==== Given material ====

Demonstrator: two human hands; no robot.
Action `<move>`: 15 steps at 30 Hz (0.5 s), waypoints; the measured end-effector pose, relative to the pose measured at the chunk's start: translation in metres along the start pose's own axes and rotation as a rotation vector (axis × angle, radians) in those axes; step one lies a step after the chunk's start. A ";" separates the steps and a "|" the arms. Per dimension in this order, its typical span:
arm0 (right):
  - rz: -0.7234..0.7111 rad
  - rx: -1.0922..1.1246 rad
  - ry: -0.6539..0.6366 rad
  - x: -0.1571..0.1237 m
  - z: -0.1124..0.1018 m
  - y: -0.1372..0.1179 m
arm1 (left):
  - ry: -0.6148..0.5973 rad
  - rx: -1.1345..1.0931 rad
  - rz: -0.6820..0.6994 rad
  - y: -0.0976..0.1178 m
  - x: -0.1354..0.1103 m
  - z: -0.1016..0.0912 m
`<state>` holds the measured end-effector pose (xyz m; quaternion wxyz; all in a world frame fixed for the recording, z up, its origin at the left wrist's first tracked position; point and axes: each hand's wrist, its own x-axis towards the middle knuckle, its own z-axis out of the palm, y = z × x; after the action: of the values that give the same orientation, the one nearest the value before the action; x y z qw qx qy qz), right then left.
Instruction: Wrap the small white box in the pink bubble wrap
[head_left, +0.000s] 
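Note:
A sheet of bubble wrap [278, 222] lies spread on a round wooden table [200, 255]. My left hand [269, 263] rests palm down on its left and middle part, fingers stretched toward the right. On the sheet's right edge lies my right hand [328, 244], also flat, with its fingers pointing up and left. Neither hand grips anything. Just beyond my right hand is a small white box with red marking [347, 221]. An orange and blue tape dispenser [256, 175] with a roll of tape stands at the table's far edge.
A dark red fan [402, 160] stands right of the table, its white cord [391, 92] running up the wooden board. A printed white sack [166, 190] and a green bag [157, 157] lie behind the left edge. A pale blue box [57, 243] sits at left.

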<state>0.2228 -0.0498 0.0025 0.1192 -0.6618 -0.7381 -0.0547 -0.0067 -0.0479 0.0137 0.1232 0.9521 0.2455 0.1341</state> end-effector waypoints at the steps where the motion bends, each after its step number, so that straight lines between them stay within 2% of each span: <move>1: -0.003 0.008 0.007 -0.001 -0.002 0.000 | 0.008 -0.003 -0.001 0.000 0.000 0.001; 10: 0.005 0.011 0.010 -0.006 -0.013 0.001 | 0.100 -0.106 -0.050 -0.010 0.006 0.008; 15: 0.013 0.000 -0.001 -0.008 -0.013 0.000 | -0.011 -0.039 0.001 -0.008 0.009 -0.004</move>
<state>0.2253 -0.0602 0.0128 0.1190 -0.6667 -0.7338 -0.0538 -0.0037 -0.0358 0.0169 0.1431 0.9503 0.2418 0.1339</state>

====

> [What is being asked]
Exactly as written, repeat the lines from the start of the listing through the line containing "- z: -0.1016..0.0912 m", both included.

> [Result of this exercise]
Demonstrator: two human hands; no robot.
Action `<move>`: 15 steps at 30 Hz (0.5 s), waypoints; the measured end-effector pose, relative to the pose measured at the chunk's start: translation in metres along the start pose's own axes and rotation as a rotation vector (axis × angle, radians) in those axes; step one lies a step after the chunk's start. A ";" separates the steps and a "|" the arms. Per dimension in this order, its typical span:
arm0 (right):
  - rz: -0.7234..0.7111 rad
  - rx: -1.0922..1.1246 rad
  - ry: -0.6539..0.6366 rad
  - x: -0.1571..0.1237 m
  - z: -0.1124..0.1018 m
  - y: -0.1372..0.1179 m
arm1 (left):
  - ry: -0.6148..0.5973 rad
  - rx: -1.1345..1.0931 rad
  - rz: -0.6820..0.6994 rad
  - y: -0.0976..0.1178 m
  - x: -0.1354..0.1103 m
  - z: -0.1016..0.0912 m

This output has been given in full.